C’è sempre stato un elemento comune a Spielberg et a Eastwood. Bogdanovich lo aveva notato e perciò li aveva voluti entrambi nel suo Directed by John Ford. Da Ford, infatti, ereditano l’idea che il compito del cinema è il racconto storico. E che questa esigenza non si esprime in un singolo film ma attraverso un’opera che, toccando ora un episodio ora un altro, attraversa il lungo e mai finito formarsi degli Stati Uniti d’America.

Per il resto, questi due registi non potrebbero essere più diversi. A cominciare dall’orientamento politico. È noto che Spielberg è un progressista – un liberal come si dice in inglese. Che Eastwood è un conservatore. E che la pelle dei loro film ha lo stesso colore. Ma è vero anche della carne? Su questo, c’è dibattito. Non basta dire che la forma è più importante del contenuto; la forma, in Spielberg, è a volte superiore a quella di Eastwood.

È senza dubbio così nel caso di The Post e di 15:17 attacco al treno. Questi due film sono, tra l’altro, un banco prova ideale per provare a capire perché, dal nostro punto di vista, non si può non preferire Eastwood.
Partiamo dalla storia di The Post. Tutto comincia quando il «New York Times» pubblica dei documenti segreti appartenenti all’amministrazione Kennedy nel quale esperti della Cia affermano che la guerra in Vietnam non si può vincere. Eppure, anche sotto Nixon, si continua a bombardare il paese. Invece di rispondere, Nixon impone al «Times» il silenzio con il pretesto della sicurezza nazionale.

Il «Washington Post», che entra in possesso del documento, deve decidere se pubblicare (e rischiare la bancarotta) oppure lasciar correre (e rinunciare a fare il proprio dovere). La persona che ha il potere di decidere è la proprietaria Katharine Graham (Meryl Streep), una donna sofisticata e apparentemente frivola. Pubblicando ha solo da perdere. Cosa farà?

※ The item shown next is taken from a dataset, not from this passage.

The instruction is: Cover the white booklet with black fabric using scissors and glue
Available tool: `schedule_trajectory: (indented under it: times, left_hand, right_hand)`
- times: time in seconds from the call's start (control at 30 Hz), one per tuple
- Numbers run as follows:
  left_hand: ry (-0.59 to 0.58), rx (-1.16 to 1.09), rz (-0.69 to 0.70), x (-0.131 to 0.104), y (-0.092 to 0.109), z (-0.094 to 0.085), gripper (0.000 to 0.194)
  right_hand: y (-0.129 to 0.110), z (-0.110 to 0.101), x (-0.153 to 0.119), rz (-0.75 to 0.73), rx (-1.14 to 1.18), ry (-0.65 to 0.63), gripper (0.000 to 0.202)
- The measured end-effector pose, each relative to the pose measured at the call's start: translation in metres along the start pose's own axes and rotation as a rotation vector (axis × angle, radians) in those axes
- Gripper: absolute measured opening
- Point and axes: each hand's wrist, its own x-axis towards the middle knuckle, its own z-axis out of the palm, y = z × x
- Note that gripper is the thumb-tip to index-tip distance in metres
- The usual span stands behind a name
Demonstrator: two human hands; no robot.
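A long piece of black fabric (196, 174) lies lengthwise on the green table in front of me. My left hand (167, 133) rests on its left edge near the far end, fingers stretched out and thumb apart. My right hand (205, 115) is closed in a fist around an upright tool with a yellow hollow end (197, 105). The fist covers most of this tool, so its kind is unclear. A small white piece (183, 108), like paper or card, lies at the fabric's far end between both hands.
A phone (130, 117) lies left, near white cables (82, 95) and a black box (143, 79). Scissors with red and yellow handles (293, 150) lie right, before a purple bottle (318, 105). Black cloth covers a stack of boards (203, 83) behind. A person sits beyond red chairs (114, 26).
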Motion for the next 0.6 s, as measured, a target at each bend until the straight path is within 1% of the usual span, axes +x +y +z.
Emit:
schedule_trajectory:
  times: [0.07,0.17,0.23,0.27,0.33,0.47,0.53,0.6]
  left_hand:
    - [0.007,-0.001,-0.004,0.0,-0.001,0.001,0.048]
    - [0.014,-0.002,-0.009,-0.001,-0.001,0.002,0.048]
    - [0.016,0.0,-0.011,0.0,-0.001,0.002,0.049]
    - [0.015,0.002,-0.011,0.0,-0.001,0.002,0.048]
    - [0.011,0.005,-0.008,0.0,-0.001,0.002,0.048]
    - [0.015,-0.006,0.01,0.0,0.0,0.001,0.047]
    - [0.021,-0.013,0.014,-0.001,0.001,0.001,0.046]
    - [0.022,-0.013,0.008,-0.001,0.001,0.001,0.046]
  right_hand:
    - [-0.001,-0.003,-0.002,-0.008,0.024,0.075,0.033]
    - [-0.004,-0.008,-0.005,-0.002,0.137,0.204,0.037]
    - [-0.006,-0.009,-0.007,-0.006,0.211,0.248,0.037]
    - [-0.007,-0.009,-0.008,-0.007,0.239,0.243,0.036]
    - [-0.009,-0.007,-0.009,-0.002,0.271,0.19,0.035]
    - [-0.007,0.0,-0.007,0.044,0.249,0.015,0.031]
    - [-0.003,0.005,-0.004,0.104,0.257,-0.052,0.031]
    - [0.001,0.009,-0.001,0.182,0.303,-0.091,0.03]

Anche il film di Eastwood mette i propri eroi davanti ad un interrogativo di questo tipo. Sono tre ragazzi che si conoscono fin dalle elementari. La vita li ha separati ma loro si sono riuniti in Europa, per una vacanza. Sono nel treno che li porta a Parigi e non pensano a nulla quando improvvisamente si trovano in mezzo ad un attentato. Potrebbero fuggire, come fanno tutti. Oppure intervenire. Che faranno?
Sia la proprietaria del «Post» che i tre giovani americani intervengono e salvano il mondo. Eppure la differenza tra i due film è notevole.

L’obiettivo di Spielberg è di mostrare che quella di Katharine è una scelta assolutamente morale. La sua cultura, le sue amicizie, la sua posizione sociale, il suo interesse materiale, persino il buon senso: tutto ciò che si può considerare determinante nella scelta pesa per il no: non si pubblica. E invece lei, contro ogni logica, pubblica. Questo è un eroe per Spielberg: una persona che esercita la propria libertà contro ogni determinazione sociale. Il suo essere umano è sempre inscritto in un contesto, ma in definitiva la sua volontà è pienamente incondizionata.

La visione opposta viaggia sul treno di Eastwood. Per questi l’essere umano è sempre determinato a fare quello che fa: la scuola, la famiglia, l’educazione, la posizione sociale… ogni elemento strutturale spinge i tre amici su quel treno, e ad agire da eroi, come se i loro destino viaggiasse da sempre su due rotaie. È chiaro che questa visione del mondo esprime soprattutto un’idea spirituale di predestinazione.

Ma da un lato l’idea di un uomo iscritto in un tutto che lo determina, fosse anche la grazia divina, è in sé una favola più ricca di quella dell’individuo libero e incondizionato. Soprattutto, essa è conciliabile con una visione materialistica della storia. Mentre l’umanesimo liberale di Spielberg è assolutamente incompatibile con essa.

Per questo, anche quando la superficie di Eastwood è reazionaria (e in questo caso la razione è più che mai vigorosa, al limite del sopportabile), il suo fondo filosofico è in ultima analisi molto più avanzato di quello di Spielberg.

È con questo armamentario che Eastwood ha toccato i vertici del suo cinema, per esempio in Unforgiven e in Mystic River. Anche qui, nel punto più basso mai raggiunto, resta superiore.